WHAT TO PRODUCE: Leave the pictures out and return every line below exactly.

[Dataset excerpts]
☆ ☆ ☆ ☆
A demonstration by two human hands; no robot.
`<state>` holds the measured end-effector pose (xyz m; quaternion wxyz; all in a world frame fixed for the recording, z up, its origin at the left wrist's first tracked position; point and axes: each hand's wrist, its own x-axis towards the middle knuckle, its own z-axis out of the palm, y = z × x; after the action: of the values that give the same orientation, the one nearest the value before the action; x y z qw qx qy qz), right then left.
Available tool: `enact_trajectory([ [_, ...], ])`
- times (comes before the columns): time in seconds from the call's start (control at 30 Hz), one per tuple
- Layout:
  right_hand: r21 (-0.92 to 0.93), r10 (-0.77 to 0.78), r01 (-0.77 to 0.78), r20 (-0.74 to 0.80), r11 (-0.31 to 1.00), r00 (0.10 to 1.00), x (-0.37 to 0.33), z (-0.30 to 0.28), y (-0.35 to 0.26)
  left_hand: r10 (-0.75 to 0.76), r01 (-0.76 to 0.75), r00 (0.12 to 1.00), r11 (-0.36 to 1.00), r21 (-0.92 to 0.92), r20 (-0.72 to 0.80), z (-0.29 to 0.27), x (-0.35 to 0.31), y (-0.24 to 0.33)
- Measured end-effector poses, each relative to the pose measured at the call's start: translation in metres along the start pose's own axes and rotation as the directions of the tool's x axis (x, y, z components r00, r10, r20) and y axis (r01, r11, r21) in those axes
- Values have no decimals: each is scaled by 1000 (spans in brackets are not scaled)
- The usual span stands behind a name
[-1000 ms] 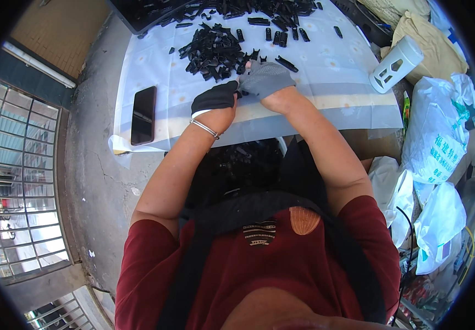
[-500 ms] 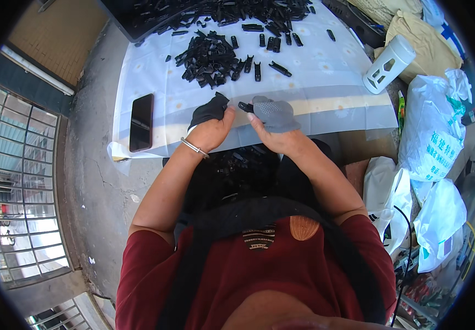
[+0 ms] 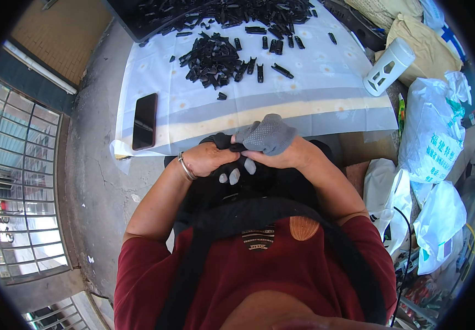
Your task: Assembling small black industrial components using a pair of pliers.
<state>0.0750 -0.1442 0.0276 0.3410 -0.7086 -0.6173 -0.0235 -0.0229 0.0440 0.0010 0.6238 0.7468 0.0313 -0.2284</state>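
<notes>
My left hand (image 3: 209,156), in a black glove with light fingertips and a bare thumb, meets my right hand (image 3: 268,142) just off the table's near edge, above my lap. The right one wears a grey dotted glove with its thumb bare. Between them is a small black plastic part (image 3: 238,147), mostly covered by the fingers; both hands are closed on it. A short black piece (image 3: 222,95) lies alone on the tablecloth ahead of the left hand. Farther off is a heap of black plastic clips (image 3: 210,59), with several longer black parts (image 3: 260,73) to its right.
A phone (image 3: 144,121) lies at the table's left, and a white cup (image 3: 390,66) stands at its right edge. A larger mass of black parts (image 3: 232,14) fills the far side beside a black tray (image 3: 138,19). White plastic bags (image 3: 432,129) crowd the right.
Both hands have come together and drawn back toward my lap, bringing the black part with them. A short black piece now lies on the cloth near the heap.
</notes>
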Motion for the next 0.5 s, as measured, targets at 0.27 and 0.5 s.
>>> enact_trajectory([
  [0.27, 34, 14, -18, 100, 999, 995, -4, 2, 4, 276, -275, 955, 961, -20, 111, -2, 10, -28],
  [0.5, 183, -27, 7, 110, 983, 994, -5, -1, -2, -18, 18, 1000, 994, 112, 1, 3, -2, 10],
])
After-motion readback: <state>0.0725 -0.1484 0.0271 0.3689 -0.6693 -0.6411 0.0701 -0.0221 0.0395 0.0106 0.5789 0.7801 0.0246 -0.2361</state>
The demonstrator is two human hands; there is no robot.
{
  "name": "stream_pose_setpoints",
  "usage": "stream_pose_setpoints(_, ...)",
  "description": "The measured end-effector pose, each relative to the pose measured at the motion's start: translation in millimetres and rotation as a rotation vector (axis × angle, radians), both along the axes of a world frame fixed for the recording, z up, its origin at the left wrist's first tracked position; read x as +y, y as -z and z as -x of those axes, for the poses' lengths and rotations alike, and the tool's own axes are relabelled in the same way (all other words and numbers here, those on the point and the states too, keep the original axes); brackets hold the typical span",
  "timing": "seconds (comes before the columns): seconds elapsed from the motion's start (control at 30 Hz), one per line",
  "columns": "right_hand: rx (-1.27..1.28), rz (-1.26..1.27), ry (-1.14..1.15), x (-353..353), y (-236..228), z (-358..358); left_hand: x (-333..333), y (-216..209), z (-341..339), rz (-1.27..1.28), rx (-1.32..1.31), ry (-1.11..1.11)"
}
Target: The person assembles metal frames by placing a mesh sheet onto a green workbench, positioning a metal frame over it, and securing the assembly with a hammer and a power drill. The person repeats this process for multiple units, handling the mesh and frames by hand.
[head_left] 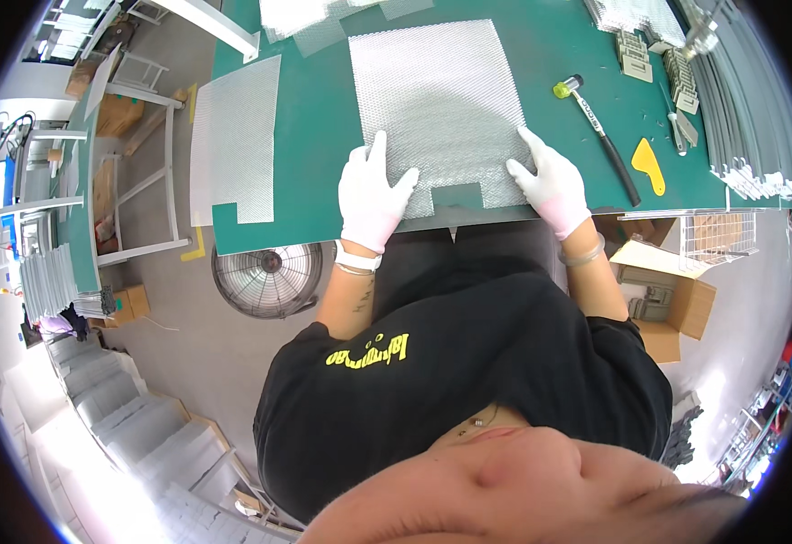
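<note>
A silvery metal mesh sheet (441, 82) with a rectangular notch in its near edge lies on the green tabletop (314, 118) in front of me. White gloves cover both hands. At the sheet's near left side rests my left hand (373, 195), index finger pointing away and thumb spread toward the mesh. My right hand (554, 189) mirrors it at the near right side, thumb and fingers apart on the sheet's edge. Neither hand is wrapped round anything; the fingers' undersides are hidden. Left of this sheet lies another notched mesh sheet (255, 136).
On the right are a hammer (600, 136), a yellow scraper (649, 167), a grey-handled tool (683, 134), stacked metal blocks (633, 56) and long grey strips (749, 100). A floor fan (269, 279) stands below the table's left edge, an open cardboard box (690, 308) below its right.
</note>
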State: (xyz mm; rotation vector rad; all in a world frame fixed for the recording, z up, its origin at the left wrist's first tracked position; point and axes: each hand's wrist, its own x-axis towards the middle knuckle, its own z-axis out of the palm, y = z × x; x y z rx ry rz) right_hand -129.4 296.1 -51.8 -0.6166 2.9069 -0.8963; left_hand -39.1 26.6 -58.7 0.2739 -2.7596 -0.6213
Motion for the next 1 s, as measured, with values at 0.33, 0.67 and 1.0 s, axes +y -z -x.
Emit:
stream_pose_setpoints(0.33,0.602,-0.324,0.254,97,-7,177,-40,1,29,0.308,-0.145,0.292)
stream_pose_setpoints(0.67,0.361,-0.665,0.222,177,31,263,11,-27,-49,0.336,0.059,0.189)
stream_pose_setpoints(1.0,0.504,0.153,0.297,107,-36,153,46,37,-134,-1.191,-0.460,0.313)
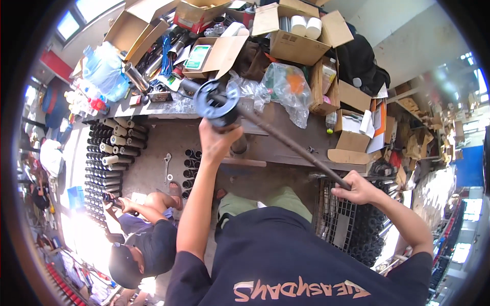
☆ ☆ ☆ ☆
ANSWER AREA:
A demonstration by two human hands; no robot.
`<state>` holds the measured end-effector pose (xyz m; quaternion wxyz; all in a world frame fixed for the recording, z up, its origin at the left wrist's first tracked position; point and axes: each hand's wrist, its own x-axis towards the middle knuckle, its own z-axis out of the palm, y = z × x; after the action: of the values that give the same orientation, the one nearest the value before the action; x y z qw qx qy qz), right then left.
Available tool: `enact_trajectory([ [_, ...], ])`
- times (comes before the columns): time in seconds from the call's start (control at 30 Hz), one per tuple
- Layout:
  right_hand: r21 (-0.92 to 0.93), r10 (-0.77 to 0.78), r01 (-0.77 to 0.78), r20 (-0.74 to 0.80), r11 (-0.31 to 1.00), r00 (0.10 to 1.00), x (-0.37 to 0.33), z (-0.30 to 0.28), y (-0.35 to 0.26)
  left_hand: r10 (-0.75 to 0.76), r01 (-0.76 to 0.75), r00 (0.12 to 1.00), r11 (-0.36 to 1.00), r21 (-0.92 to 0.92), r20 (-0.72 to 0.80), z (-0.29 to 0.27), x (-0.35 to 0.31), y (-0.24 to 0.33)
- Measured end-effector poses, each relative to the pose measured at the call's start: translation in metres along the start pose's own axes and rotation as the directions of the tool's x axis (x, y, z components r00, r10, r20) and y axis (r01, r11, r21) in those axes
- Values have no decimals: each is scaled by 1000 (spans in brackets are not scaled)
- The usual span stands behind a name
[-1000 ms] 
[-500 ms] 
[+0 ms] 
Your task: Assembling small black industrial components using a pair of pliers.
<state>0.0750 -0.1442 0.0276 0.3410 -0.7086 -0.6173 -0.0235 -0.0229 0.0440 0.0010 0.6238 0.7468 0.0313 -0.2284</state>
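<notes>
My left hand (image 3: 209,156), in a black glove with light fingertips and a bare thumb, meets my right hand (image 3: 268,142) just off the table's near edge, above my lap. The right one wears a grey dotted glove with its thumb bare. Between them is a small black plastic part (image 3: 238,147), mostly covered by the fingers; both hands are closed on it. A short black piece (image 3: 222,95) lies alone on the tablecloth ahead of the left hand. Farther off is a heap of black plastic clips (image 3: 210,59), with several longer black parts (image 3: 260,73) to its right.
A phone (image 3: 144,121) lies at the table's left, and a white cup (image 3: 390,66) stands at its right edge. A larger mass of black parts (image 3: 232,14) fills the far side beside a black tray (image 3: 138,19). White plastic bags (image 3: 432,129) crowd the right.
Both hands have come together and drawn back toward my lap, bringing the black part with them. A short black piece now lies on the cloth near the heap.
</notes>
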Motion for the next 0.5 s, as measured, targets at 0.27 and 0.5 s.
>>> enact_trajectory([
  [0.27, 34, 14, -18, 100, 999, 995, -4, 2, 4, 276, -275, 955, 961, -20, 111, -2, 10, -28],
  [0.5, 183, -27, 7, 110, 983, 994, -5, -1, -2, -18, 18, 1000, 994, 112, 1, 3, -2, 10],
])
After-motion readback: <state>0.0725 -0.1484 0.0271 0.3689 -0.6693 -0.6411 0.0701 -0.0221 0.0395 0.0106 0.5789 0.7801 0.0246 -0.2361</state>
The demonstrator is two human hands; there is no robot.
{
  "name": "stream_pose_setpoints",
  "usage": "stream_pose_setpoints(_, ...)",
  "description": "The measured end-effector pose, each relative to the pose measured at the motion's start: translation in millimetres and rotation as a rotation vector (axis × angle, radians), both along the axes of a world frame fixed for the recording, z up, its origin at the left wrist's first tracked position; read x as +y, y as -z and z as -x of those axes, for the poses' lengths and rotations alike, and the tool's own axes are relabelled in the same way (all other words and numbers here, those on the point and the states too, keep the original axes); brackets hold the typical span",
  "timing": "seconds (comes before the columns): seconds elapsed from the motion's start (control at 30 Hz), one per line",
  "columns": "right_hand: rx (-1.27..1.28), rz (-1.26..1.27), ry (-1.14..1.15), x (-353..353), y (-236..228), z (-358..358); left_hand: x (-333..333), y (-216..209), z (-341..339), rz (-1.27..1.28), rx (-1.32..1.31), ry (-1.11..1.11)"
}
Target: The person assembles metal frames by placing a mesh sheet onto a green workbench, positioning a metal frame over it, and securing the assembly with a hammer and a power drill. The person repeats this process for multiple units, handling the mesh and frames by hand.
[head_left] 
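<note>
A silvery metal mesh sheet (441, 82) with a rectangular notch in its near edge lies on the green tabletop (314, 118) in front of me. White gloves cover both hands. At the sheet's near left side rests my left hand (373, 195), index finger pointing away and thumb spread toward the mesh. My right hand (554, 189) mirrors it at the near right side, thumb and fingers apart on the sheet's edge. Neither hand is wrapped round anything; the fingers' undersides are hidden. Left of this sheet lies another notched mesh sheet (255, 136).
On the right are a hammer (600, 136), a yellow scraper (649, 167), a grey-handled tool (683, 134), stacked metal blocks (633, 56) and long grey strips (749, 100). A floor fan (269, 279) stands below the table's left edge, an open cardboard box (690, 308) below its right.
</note>
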State: (xyz mm; rotation vector rad; all in a world frame fixed for the recording, z up, its origin at the left wrist's first tracked position; point and axes: each hand's wrist, its own x-axis towards the middle knuckle, its own z-axis out of the palm, y = z × x; x y z rx ry rz) right_hand -129.4 296.1 -51.8 -0.6166 2.9069 -0.8963; left_hand -39.1 26.6 -58.7 0.2739 -2.7596 -0.6213
Motion for the next 1 s, as measured, with values at 0.33, 0.67 and 1.0 s, axes +y -z -x.
Emit:
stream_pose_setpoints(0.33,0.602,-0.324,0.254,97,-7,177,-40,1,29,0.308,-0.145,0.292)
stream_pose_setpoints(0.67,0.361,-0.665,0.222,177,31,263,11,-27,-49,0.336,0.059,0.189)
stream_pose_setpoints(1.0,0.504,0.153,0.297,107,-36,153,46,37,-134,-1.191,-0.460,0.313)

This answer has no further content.